Everything is black and white in Alan Ayckbourn's new play, a six hour two part epic set in a dystopian future where men and women are segregated from each other following the aftermath of an unspecified plague. Into this landscape, the secret diaries of brother and sister Elihu and Soween are brought to life by Jake Davies and Erin Doherty with a wide-eyed lightness of touch as their hormones get the better of them when they both hit puberty.
Annabel Bolton's production for the Old Vic, EIF and Karl Sydow begins with a TED Talk type lecture that reveals the back story to how things turned out this way. It ends with a sentimental love story designed to tug the heart-strings. Inbetween, there is teenage rebellion aplenty against the regime's institutionalised repression. Liberation comes through art and sex, which, in such extreme circumstances become even greater life forces.
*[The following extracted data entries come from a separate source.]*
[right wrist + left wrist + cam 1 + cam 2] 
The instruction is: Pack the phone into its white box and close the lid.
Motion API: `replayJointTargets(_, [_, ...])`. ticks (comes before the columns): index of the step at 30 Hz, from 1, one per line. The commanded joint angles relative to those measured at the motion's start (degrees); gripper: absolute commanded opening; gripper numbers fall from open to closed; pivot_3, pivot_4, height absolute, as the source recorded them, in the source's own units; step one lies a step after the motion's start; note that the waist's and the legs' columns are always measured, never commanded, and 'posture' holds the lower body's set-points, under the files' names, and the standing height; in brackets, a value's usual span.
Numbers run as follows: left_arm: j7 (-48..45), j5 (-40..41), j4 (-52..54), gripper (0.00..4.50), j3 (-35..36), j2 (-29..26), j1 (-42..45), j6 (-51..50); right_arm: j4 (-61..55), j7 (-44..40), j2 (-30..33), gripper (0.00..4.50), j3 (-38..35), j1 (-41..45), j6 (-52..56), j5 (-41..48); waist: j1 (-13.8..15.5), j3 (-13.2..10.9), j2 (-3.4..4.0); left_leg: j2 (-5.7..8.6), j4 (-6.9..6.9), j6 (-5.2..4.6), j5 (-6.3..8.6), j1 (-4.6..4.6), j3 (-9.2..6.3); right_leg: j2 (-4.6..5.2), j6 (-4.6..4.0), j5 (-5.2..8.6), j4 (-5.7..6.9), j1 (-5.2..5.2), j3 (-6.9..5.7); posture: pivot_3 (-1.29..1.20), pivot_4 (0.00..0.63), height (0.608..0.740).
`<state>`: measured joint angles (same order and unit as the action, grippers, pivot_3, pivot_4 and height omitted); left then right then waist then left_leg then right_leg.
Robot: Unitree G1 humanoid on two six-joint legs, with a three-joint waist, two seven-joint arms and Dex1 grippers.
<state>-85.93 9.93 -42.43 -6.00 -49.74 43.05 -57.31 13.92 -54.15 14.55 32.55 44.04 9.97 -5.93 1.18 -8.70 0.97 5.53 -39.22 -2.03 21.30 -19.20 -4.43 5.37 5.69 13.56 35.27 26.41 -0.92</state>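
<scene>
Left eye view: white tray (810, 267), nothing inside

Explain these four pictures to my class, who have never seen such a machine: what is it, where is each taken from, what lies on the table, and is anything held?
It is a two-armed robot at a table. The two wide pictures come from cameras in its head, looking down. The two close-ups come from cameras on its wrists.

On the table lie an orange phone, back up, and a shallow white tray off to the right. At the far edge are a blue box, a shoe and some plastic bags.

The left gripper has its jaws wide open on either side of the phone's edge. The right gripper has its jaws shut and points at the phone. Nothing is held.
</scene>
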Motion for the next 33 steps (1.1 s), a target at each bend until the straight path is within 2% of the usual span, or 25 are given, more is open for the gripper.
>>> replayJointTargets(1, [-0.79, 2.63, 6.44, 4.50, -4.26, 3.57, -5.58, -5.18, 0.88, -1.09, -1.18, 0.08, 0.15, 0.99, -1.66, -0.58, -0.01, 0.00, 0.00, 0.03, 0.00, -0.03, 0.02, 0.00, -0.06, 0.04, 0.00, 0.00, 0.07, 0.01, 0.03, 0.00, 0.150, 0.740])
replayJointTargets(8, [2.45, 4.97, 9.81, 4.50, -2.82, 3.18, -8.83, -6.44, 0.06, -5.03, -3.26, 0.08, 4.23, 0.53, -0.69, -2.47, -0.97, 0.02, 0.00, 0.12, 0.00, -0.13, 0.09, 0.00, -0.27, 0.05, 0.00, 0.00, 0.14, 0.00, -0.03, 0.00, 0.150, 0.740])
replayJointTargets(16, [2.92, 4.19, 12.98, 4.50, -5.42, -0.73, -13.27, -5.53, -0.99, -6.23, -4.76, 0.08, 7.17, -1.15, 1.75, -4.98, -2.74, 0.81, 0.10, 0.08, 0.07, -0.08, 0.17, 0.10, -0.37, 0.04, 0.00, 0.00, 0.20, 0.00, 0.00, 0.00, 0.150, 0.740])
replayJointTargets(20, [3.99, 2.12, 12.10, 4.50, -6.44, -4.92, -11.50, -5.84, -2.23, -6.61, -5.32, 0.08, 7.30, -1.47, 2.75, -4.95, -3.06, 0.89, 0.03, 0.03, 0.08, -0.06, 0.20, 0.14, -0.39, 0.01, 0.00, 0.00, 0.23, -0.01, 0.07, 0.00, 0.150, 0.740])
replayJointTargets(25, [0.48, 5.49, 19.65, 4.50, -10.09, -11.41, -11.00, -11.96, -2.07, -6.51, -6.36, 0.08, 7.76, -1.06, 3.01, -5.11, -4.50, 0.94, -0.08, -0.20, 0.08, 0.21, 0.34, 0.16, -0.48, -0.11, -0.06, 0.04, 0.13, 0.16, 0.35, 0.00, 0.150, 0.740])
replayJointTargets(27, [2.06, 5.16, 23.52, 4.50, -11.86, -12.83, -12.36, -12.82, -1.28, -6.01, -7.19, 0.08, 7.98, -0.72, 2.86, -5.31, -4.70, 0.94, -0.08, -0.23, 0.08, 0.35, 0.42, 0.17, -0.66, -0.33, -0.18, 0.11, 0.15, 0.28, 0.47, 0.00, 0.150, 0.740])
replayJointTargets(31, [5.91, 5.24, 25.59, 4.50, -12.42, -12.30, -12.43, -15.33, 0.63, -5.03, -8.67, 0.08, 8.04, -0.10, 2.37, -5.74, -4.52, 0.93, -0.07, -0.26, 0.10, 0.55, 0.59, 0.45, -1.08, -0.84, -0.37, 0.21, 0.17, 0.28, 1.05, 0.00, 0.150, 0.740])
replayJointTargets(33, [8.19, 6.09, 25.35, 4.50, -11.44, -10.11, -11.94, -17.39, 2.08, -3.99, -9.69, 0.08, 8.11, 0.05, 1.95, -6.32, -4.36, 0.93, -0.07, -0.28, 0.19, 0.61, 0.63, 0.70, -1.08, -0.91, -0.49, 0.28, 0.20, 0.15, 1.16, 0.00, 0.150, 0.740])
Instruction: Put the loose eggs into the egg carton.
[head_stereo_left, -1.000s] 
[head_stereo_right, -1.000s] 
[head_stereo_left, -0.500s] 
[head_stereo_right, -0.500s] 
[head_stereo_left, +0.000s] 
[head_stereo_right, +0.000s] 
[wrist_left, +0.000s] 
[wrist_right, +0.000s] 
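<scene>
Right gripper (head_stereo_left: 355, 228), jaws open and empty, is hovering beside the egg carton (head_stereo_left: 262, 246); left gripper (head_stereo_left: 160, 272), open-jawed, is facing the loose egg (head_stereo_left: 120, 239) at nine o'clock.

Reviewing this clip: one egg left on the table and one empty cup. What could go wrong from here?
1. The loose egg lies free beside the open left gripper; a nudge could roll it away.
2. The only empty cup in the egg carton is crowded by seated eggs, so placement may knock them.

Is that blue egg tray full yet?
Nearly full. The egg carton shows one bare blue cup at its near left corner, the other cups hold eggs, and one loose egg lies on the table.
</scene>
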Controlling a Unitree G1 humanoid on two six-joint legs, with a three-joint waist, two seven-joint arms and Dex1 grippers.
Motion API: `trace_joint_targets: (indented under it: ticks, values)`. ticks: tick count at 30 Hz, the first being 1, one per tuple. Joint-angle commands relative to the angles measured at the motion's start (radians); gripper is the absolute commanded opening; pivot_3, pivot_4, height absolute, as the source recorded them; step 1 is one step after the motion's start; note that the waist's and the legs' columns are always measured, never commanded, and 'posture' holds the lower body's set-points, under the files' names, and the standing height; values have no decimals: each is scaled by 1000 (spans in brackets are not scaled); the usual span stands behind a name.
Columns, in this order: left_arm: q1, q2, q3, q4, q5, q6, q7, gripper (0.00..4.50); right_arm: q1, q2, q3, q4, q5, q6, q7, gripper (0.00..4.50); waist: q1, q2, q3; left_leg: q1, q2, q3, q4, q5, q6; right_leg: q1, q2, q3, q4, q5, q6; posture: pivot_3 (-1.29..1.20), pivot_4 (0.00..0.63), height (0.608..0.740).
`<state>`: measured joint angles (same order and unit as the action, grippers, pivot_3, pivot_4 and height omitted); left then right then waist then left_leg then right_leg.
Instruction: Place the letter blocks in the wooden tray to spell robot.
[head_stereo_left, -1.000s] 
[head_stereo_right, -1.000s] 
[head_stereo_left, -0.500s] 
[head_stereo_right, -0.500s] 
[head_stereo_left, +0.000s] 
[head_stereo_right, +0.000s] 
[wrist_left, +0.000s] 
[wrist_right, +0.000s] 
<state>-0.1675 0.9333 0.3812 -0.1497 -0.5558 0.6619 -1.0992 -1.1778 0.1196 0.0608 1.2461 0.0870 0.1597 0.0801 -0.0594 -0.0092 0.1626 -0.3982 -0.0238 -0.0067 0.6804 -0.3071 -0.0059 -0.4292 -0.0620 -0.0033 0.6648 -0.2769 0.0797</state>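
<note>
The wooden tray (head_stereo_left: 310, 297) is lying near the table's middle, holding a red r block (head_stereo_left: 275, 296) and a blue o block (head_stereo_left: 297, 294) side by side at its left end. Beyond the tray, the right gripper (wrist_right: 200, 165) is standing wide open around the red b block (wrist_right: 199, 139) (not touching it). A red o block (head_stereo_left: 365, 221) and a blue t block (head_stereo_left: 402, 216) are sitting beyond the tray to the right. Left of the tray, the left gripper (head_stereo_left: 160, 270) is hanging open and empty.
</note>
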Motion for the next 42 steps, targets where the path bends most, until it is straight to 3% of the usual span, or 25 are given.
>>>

With both plays told through the siblings' diaries alongside assorted court reports, email exchanges and village council meeting minutes, a slow burning elegance permeates Ayckbourn's text, which is illustrated by a series of hi-tech video projections. While what is effectively an onstage box set binge of a play looks to both The Handmaid's Tale and Romeo and Juliet, there is a tenderness and a wit that makes things accessible without undermining the play's serious points.
Leading a cast of thirteen, Doherty is a particular delight as she carries the plays, moving Soween from ages nine to eighteen. Christopher Nightingale's exquisite score, played by a four piece ensemble and sung magnificently by a community choir, gives languid pulse to the old fashioned schmaltz of Ayckbourn's plea for love in troubled times.